I have since become more fond of things where the good guys aren’t unequivocally good and the bad guys aren’t unequivocally bad, since it makes character development worth more, and allows for more complex characters, without them being anti-heroes. For example, I got tired very quickly of the bad guy from Titanic, because he was never shown doing anything other than something clearly evil, and it detracted from the story. Redwall doesn’t suffer this problem as much because it’s presented as if morality is genetic, though the few exceptions that exist do hint to other possible reasons. As far as character development goes, this approach allows the author to address some interesting questions; what happens if you raise a rat – that is, vermin – in a place like Redwall Abbey from birth? Do all vermin react the same when presented with a place like Redwall? Is their first instinct always to pillage the place?

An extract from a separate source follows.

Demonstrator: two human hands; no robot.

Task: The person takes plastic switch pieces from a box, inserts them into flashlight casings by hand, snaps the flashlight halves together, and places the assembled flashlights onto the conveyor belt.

For the most part, however, the stories are very much plot-driven. Given the fantastic nature of the world that’s described, this necessarily includes a detailed geography for most stories, since plots tend to involve journeys. One thing that always confused me when I was younger was that just about every map, in every story, was different. Redwall lay on a field on the edge of a forest, yes, with a road running past it, yes, and the sea was to the west, and Salamandastron – a volcano held by badgers and hares – lay on the coast; but these were often the only elements consistent between stories’ geography, and their relative positions weren’t always the same. As a child and teenager I demanded consistency, and always puzzled over these things. I’ve come to think of it as a good thing now, though; I don’t know if it was intentional, but it helps reinforce a certain mythic-ness to the universe that I liked in the first place. Is the land unchanging? Or is it only as consistent as the adventure in each story, adapting to the needs in each one? Do the inhabitants of the world perceive it as fluctuating, but are so utterly used to the idea that it never bears mentioning? Is this a fantastic world that is so strange that those who live in it consider its strangeness so taken for granted that they should never think of it?
Many things I love about these stories. I would recommend you pick them up, if you haven’t already, and read them again, and see if you can’t look deeper. I don’t believe in the reader inferring meaning in a story where the author intended none, but maybe there are good exercises to be had in this world. I’m going to pick these books up again.